L’affaire DZ Mafia connaît un nouveau tournant avec l’arrestation de deux figures majeures de ce réseau criminel en Algérie. Recherchés par la justice française, ces individus liés à l’organisation basée à Marseille ont été placés sous mandat de dépôt. Une avancée saluée par Gérald Darmanin, qui a de nouveau exprimé sa gratitude envers Alger.
DZ Mafia : deux narcotrafiquants majeurs placés en détention en Algérie
Au cours des derniers jours, les autorités algériennes ont interpellé deux membres de premier plan de la DZ Mafia. Ces suspects, poursuivis en France pour leur rôle présumé dans ce réseau mafieux, attendent désormais leur procès derrière les barreaux.
Le ministre français de la Justice a détaillé l’évolution de leur situation sur son compte X, ce lundi 10 août. Selon lui, ces deux trafiquants figuraient parmi les cibles prioritaires du système judiciaire hexagonal.
« Les deux importants narcotrafiquants, objectifs prioritaires de la justice française, ont été placés en détention provisoire en Algérie à la demande du parquet d’Alger. Ils ne sont donc plus sous simple contrôle judiciaire », a précisé Gérald Darmanin.
Gérald Darmanin salue la coopération judiciaire avec Alger
Fidèle à ses récentes prises de parole, le garde des Sceaux a tenu à remercier publiquement les institutions algériennes. Il a mis en avant la qualité des échanges menés entre les deux pays dans le cadre de cette affaire.
« Merci aux autorités judiciaires algériennes pour nos échanges et pour notre collaboration au bénéfice de notre lutte commune contre le narcotrafic », a-t-il déclaré. Ce message illustre le climat de rapprochement observé récemment entre Paris et Alger sur le terrain sécuritaire.
Une série d’arrestations depuis début août
Le mouvement d’interpellations a débuté le 5 août dernier. Ce jour-là, le ministre a révélé une première arrestation en Algérie visant un acteur clé de la DZ Mafia.
Il s’agissait de Mehdi Laribi, présenté comme un membre fondateur et un dirigeant du réseau. Ce dernier était qualifié de « cible prioritaire de la justice française dans la lutte contre la drogue et la criminalité organisée », selon les propos du responsable français.
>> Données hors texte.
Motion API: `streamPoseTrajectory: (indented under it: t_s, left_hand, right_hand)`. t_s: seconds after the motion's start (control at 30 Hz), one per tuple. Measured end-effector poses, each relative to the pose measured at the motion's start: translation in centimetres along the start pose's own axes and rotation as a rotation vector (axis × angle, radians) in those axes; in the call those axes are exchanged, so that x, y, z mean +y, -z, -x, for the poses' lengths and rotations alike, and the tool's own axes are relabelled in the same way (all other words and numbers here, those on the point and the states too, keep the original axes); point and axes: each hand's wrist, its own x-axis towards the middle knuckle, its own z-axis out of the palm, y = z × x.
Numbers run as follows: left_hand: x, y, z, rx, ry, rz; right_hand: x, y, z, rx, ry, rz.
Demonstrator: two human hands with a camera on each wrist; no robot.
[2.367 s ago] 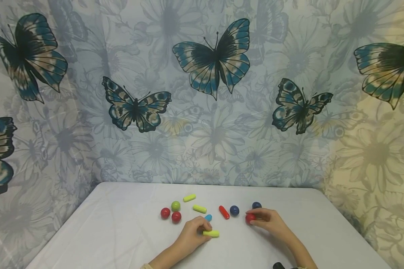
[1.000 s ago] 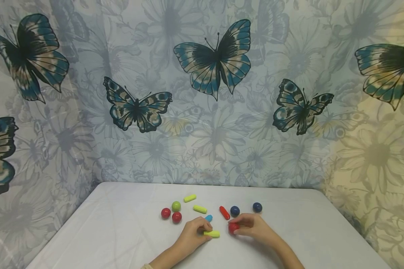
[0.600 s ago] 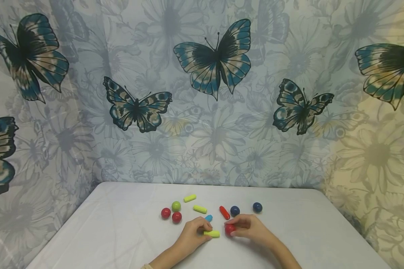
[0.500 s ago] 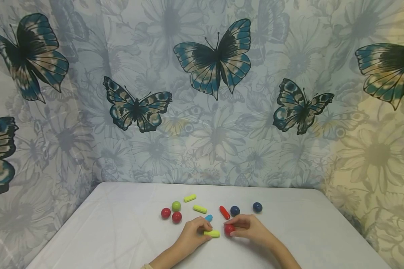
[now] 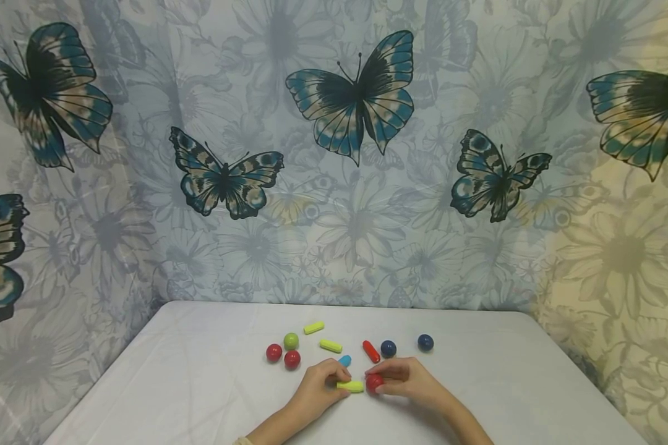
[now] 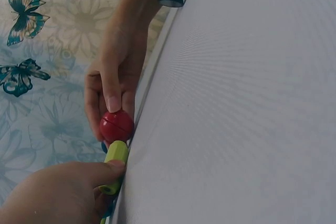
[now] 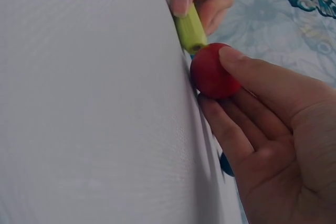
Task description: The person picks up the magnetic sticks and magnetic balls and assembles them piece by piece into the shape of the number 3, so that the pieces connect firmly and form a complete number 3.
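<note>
My left hand (image 5: pixel 317 387) pinches a yellow-green stick (image 5: pixel 352 387) between thumb and fingers, low over the white table. In the right wrist view a small hole shows in the end of this stick (image 7: pixel 190 30). My right hand (image 5: pixel 414 381) holds a red ball (image 5: pixel 374 384) with thumb and fingertips. The ball sits right at the stick's free end; in the left wrist view the red ball (image 6: pixel 116 126) appears to meet it, though I cannot tell whether they are joined. A thin seam line crosses the ball. Just behind my left fingers lies a blue stick (image 5: pixel 344 360), partly hidden.
Two red balls (image 5: pixel 292 360) and a green ball (image 5: pixel 291 341) cluster at the left. Two yellow-green sticks (image 5: pixel 331 345) lie farther back. A red stick (image 5: pixel 371 351) and two dark blue balls (image 5: pixel 388 349) are behind my right hand. Butterfly-patterned cloth (image 5: pixel 356 247) hangs behind the table (image 5: pixel 200 371).
My right hand has carried the red ball leftward and nearer, from beside the far dark blue ball to the stick's end. The left hand has stayed in place with its stick.
</note>
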Motion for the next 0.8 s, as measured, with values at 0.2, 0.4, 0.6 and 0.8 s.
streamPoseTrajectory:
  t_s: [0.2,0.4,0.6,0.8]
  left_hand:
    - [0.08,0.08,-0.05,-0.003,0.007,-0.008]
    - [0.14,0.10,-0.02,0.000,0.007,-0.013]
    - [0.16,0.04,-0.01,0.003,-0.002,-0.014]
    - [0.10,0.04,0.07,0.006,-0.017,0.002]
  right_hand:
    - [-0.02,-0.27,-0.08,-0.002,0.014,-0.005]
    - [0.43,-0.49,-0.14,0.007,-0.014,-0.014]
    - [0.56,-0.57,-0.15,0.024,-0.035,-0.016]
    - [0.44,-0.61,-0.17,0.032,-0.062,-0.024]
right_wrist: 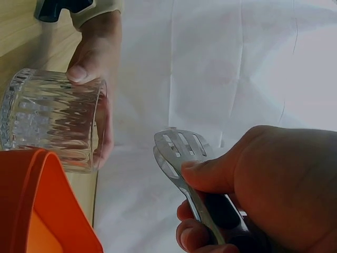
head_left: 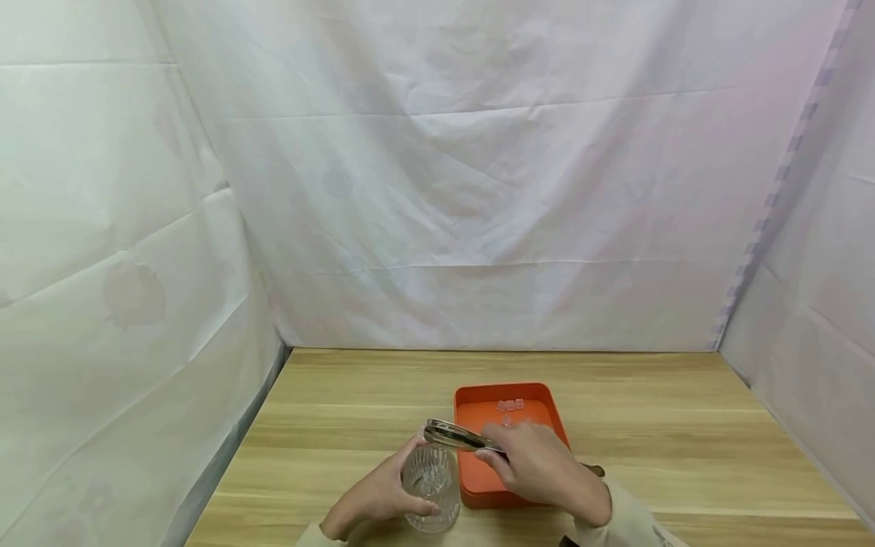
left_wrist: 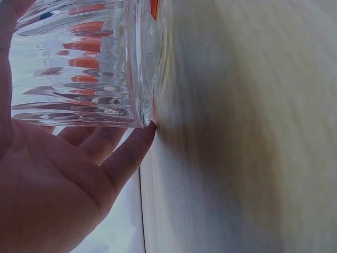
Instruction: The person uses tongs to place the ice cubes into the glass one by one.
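My left hand (head_left: 383, 486) grips a ribbed clear glass (head_left: 432, 490) upright on the table, thumb on the near side and fingers round the far side. Clear pieces (right_wrist: 31, 124) show through the glass near its base. In my right hand (head_left: 540, 463) is a pair of metal serving tongs (head_left: 454, 434) with slotted heads (right_wrist: 181, 145). The tong heads are close together, above the glass rim and near my left fingertips. I cannot tell whether a small piece sits between them.
Right beside the glass lies an orange tray (head_left: 478, 497) with several small clear cubes (head_left: 510, 405) toward its back. The wooden table (head_left: 355, 395) extends around it. White cloth (head_left: 437, 190) hangs behind and at both sides.
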`<state>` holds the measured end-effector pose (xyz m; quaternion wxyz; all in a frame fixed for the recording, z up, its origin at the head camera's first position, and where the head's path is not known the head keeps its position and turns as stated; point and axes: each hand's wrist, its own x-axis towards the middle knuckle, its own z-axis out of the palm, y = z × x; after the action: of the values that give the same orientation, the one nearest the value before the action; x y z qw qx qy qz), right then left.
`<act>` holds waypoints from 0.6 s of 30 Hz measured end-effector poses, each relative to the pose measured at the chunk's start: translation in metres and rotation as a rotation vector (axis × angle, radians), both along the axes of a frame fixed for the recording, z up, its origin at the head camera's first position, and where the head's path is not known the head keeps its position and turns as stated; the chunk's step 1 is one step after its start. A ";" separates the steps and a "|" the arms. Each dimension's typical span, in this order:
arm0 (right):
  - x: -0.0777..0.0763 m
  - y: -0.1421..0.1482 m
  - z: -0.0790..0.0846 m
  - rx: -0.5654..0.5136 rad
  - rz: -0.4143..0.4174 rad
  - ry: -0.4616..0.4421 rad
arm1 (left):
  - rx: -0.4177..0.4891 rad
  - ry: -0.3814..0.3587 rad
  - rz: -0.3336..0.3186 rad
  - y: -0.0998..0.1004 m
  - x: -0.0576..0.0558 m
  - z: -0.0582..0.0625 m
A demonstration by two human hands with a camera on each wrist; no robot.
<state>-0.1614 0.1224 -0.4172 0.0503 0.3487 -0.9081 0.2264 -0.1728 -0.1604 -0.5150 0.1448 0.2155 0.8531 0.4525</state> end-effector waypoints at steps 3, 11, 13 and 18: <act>0.000 -0.002 -0.001 -0.005 0.009 -0.012 | -0.011 -0.001 0.012 0.001 0.001 0.001; -0.001 -0.006 -0.001 0.029 0.014 0.001 | 0.047 -0.010 -0.019 0.000 0.001 -0.001; 0.000 -0.006 -0.001 0.037 0.012 0.007 | 0.056 -0.011 -0.027 0.000 0.001 -0.002; 0.000 -0.007 -0.001 0.048 0.004 0.009 | 0.053 -0.012 -0.028 -0.001 0.001 -0.003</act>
<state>-0.1612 0.1155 -0.4185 0.0453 0.3527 -0.9123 0.2031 -0.1722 -0.1610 -0.5179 0.1502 0.2286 0.8368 0.4743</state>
À cette occasion, Darmanin avait déjà remercié les autorités algériennes pour cette « avancée » et cette coopération, menée en lien avec le parquet national anti-criminalité organisée (PNACO) et celui de Marseille.
Une seconde interpellation confirmée le lendemain
Le 6 août, une nouvelle arrestation était annoncée. D’après les informations relayées par plusieurs médias, il s’agissait de Jamel Djeha, un autre cadre du réseau criminel marseillais.
« Nouvelle preuve de notre efficacité dans la lutte contre la criminalité organisée : un nouveau cadre du narcotrafic et cible prioritaire de la justice française a été interpellé en Algérie par les autorités algériennes. Merci à elles pour cette coopération relancée au service de la sécurité de nos deux pays », a écrit le ministre. Ce dernier s’était rendu en Algérie le 18 mai dernier.
Une coopération sécuritaire relancée entre Alger et Paris
Ces différentes arrestations traduisent la reprise concrète de la collaboration judiciaire et sécuritaire entre l’Algérie et la France. Cette dynamique intervient après une période prolongée de rupture, marquée notamment par un blocage total en 2025.
Les tensions diplomatiques avaient alors gelé les échanges entre les deux capitales. La coopération dans des dossiers sensibles, comme celui du narcotrafic, s’en était trouvée fortement compromise.
Les origines d’une crise diplomatique profonde
Le différend entre les deux pays remonte à juillet 2024. Il a été déclenché par le choix d’Emmanuel Macron de soutenir la position marocaine sur la question du Sahara occidental occupé.
La situation s’est ensuite détériorée avec l’installation de Bruno Retailleau au ministère de l’Intérieur, la même année. Les relations bilatérales ont alors atteint un point de rupture rarement observé entre les deux États.
Un dégel encore fragile malgré les avancées sur la DZ Mafia
Il a fallu attendre près d’un an pour percevoir les premiers signes d’apaisement. La nomination de Laurent Nunez à Place Beauvau a marqué le début d’un timide réchauffement entre les deux rives de la Méditerranée.
Toutefois, les frictions n’ont pas totalement disparu. Alger continue notamment d’attendre des réponses concrètes de la part de Paris sur le dossier des biens mal acquis, qui demeure un point de crispation.
Les interpellations liées à la DZ Mafia témoignent d’une volonté partagée de coopérer contre la criminalité organisée. Reste à savoir si cette dynamique permettra de résorber durablement les désaccords qui subsistent entre les deux nations.